Exact copies of all the lines below are needed, without the pictures.

+ + +

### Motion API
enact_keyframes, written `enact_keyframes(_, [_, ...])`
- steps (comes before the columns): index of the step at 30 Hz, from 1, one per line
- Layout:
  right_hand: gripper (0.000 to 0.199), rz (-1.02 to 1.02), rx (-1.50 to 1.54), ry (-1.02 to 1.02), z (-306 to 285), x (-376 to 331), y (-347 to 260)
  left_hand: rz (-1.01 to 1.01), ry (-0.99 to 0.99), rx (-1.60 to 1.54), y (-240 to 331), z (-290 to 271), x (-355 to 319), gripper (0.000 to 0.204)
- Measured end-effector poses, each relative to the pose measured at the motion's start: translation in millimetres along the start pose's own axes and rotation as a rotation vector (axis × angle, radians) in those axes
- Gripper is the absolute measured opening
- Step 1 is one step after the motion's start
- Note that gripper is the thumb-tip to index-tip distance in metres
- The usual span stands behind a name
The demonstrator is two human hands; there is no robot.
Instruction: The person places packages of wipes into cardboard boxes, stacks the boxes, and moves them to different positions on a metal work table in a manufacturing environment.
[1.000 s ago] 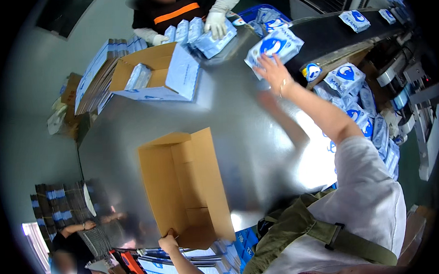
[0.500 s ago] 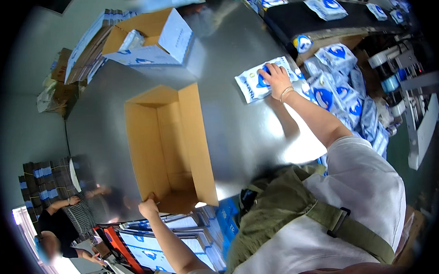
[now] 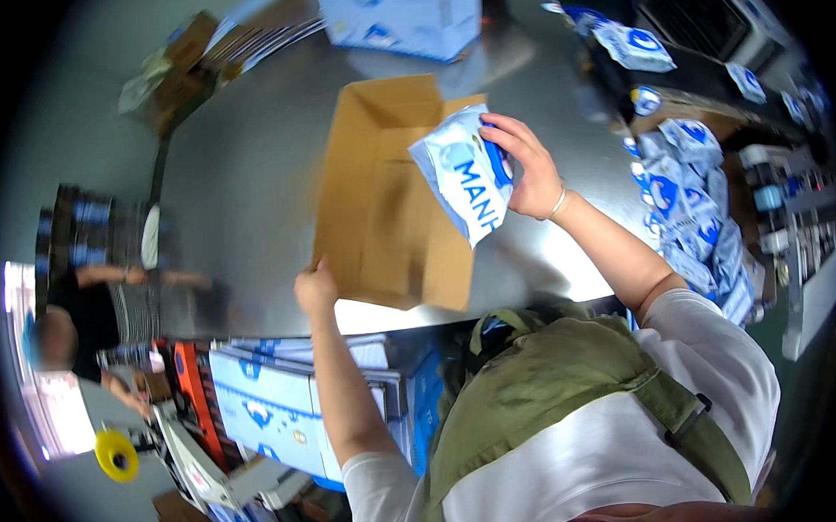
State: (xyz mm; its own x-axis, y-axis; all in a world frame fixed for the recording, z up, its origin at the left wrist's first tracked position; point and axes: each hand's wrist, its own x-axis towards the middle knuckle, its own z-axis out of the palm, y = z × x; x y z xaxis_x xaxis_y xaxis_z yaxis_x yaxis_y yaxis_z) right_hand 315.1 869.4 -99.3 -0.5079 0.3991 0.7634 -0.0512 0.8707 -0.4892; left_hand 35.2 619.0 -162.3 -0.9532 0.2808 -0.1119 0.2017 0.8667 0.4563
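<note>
An open cardboard box (image 3: 359,184) with bare brown inner walls stands on the metal table (image 3: 237,166) in front of me. My left hand (image 3: 317,289) grips its near left corner, fingers closed on the edge. My right hand (image 3: 531,167) holds a white-and-blue soft packet (image 3: 466,180) up beside the box's right flap, partly over the opening. The packet is tilted, its printed side toward me, and its right end is covered by my fingers. No contents show in the part of the box that I can see.
On the right lies a heap of similar packets (image 3: 691,202), below a dark conveyor (image 3: 709,80) carrying more. A blue-and-white carton (image 3: 408,23) stands at the far edge. Flat cartons (image 3: 265,398) are stacked below the near edge. Another person (image 3: 85,317) is at the left.
My right hand has lifted the packet off the table and brought it left to the box. My left hand still holds the box corner. The view has shifted.
</note>
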Motion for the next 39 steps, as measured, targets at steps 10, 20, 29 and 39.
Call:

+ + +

Response below:
### Motion API
enact_keyframes, written `enact_keyframes(_, [_, ...])`
- steps (comes before the columns): index of the step at 30 Hz, from 1, one per line
- Layout:
  right_hand: gripper (0.000 to 0.199), rz (-1.02 to 1.02), rx (-1.50 to 1.54), ry (-1.02 to 1.02), z (-306 to 285), x (-376 to 331), y (-347 to 260)
  left_hand: rz (-1.01 to 1.01), ry (-0.99 to 0.99), rx (-1.60 to 1.54), y (-240 to 331), z (-290 to 271), x (-355 to 319), gripper (0.000 to 0.204)
- Measured end-effector poses, each relative to the pose measured at the motion's start: translation in millimetres along the start pose's own axes and rotation as a rotation vector (axis × angle, radians) in those axes
- Gripper is the absolute measured opening
- Step 1 is one step after the motion's start
- Note that gripper is the thumb-tip to index-tip distance in metres
- The usual span stands behind a name
The demonstrator is two human hands; there is no robot.
Instruction: The person places packages of wipes into cardboard boxes, stacks the boxes, and moves them to different positions on a metal work table in a manufacturing environment.
[1.000 s ago] 
[0.500 s ago] 
[now] 
State: (xyz mm; its own x-axis, y-axis; all in a world frame fixed for the recording, z up, its origin at the left wrist's first tracked position; point and axes: each hand's wrist, its own x-axis towards the middle knuckle, its own z-axis out of the palm, y = z × x; x y z xaxis_x xaxis_y xaxis_z yaxis_x yaxis_y yaxis_z) right_hand 315.1 869.4 -99.3 -0.5079 0.3991 0.7634 -0.0512 0.8707 -0.4892; left_hand 35.2 619.0 -162.3 -0.9532 0.2808 -0.1119 0.2017 0.8667 0.4563
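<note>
An open cardboard box (image 3: 359,184) with bare brown inner walls stands on the metal table (image 3: 237,166) in front of me. My left hand (image 3: 317,289) grips its near left corner, fingers closed on the edge. My right hand (image 3: 531,167) holds a white-and-blue soft packet (image 3: 466,180) up beside the box's right flap, partly over the opening. The packet is tilted, its printed side toward me, and its right end is covered by my fingers. No contents show in the part of the box that I can see.
On the right lies a heap of similar packets (image 3: 691,202), below a dark conveyor (image 3: 709,80) carrying more. A blue-and-white carton (image 3: 408,23) stands at the far edge. Flat cartons (image 3: 265,398) are stacked below the near edge. Another person (image 3: 85,317) is at the left.
My right hand has lifted the packet off the table and brought it left to the box. My left hand still holds the box corner. The view has shifted.
</note>
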Motion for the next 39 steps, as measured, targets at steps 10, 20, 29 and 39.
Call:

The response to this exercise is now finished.